» **REQUIRED WORK**
All the lines below should be set down exactly, with no picture carried into the copy.

» **DATA SECTION**
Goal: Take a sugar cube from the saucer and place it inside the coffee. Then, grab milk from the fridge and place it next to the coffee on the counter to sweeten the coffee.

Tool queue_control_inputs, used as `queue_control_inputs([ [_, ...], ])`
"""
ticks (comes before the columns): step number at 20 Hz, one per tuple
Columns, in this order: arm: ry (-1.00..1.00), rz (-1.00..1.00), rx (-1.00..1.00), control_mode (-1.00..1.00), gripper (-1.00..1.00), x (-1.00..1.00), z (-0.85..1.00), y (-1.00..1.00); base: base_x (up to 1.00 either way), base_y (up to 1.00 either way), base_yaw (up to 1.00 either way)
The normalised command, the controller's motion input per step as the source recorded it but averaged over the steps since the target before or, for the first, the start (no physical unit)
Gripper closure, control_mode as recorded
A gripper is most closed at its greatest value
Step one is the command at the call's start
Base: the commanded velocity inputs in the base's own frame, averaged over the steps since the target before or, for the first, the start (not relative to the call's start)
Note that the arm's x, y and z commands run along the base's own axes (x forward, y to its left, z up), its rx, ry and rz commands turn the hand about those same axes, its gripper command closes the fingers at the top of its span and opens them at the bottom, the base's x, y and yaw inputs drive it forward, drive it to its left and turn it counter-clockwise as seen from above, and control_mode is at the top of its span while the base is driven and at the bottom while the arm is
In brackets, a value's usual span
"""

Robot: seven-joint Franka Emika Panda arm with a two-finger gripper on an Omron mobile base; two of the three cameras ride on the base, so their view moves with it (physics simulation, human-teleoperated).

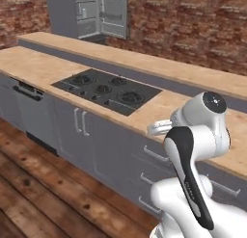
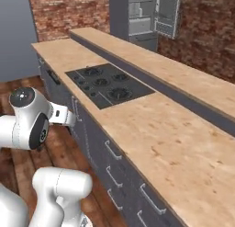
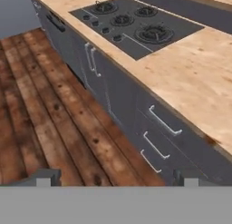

» **ANSWER BOX**
Goal: Take a sugar cube from the saucer and place it inside the coffee. Then, grab milk from the fridge and place it next to the coffee on the counter to sweeten the coffee.

Tool queue_control_inputs, used as `queue_control_inputs([ [_, ...], ])`
"""
ticks (comes before the columns): step number at 20 Hz, one per tuple
Columns, in this order: arm: ry (-1.00..1.00), rz (-1.00..1.00), rx (-1.00..1.00), control_mode (-1.00..1.00), gripper (-1.00..1.00), x (-1.00..1.00), z (-0.85..1.00), y (-1.00..1.00); base: base_x (up to 1.00 either way), base_y (up to 1.00 either way), base_yaw (up to 1.00 either way)
The normalised command, the controller's motion input per step as the source recorded it but averaged over the steps since the target before or, for the first, the start (no physical unit)
Gripper closure, control_mode as recorded
A gripper is most closed at its greatest value
Step one is the command at the call's start
Base: the commanded velocity inputs in the base's own frame, averaged over the steps since the target before or, for the first, the start (not relative to the call's start)
Note that the arm's x, y and z commands run along the base's own axes (x forward, y to its left, z up), its rx, ry and rz commands turn the hand about those same axes, its gripper command closes the fingers at the top of its span and opens them at the bottom, the base's x, y and yaw inputs drive it forward, drive it to its left and turn it counter-clockwise as seen from above, and control_mode is at the top of its span while the base is driven and at the bottom while the arm is
In brackets, a value's usual span
"""

Robot: seven-joint Franka Emika Panda arm with a two-finger gripper on an Omron mobile base; two of the three cameras ride on the base, so their view moves with it (physics simulation, human-teleoperated).

There's nothing left to add to the answer.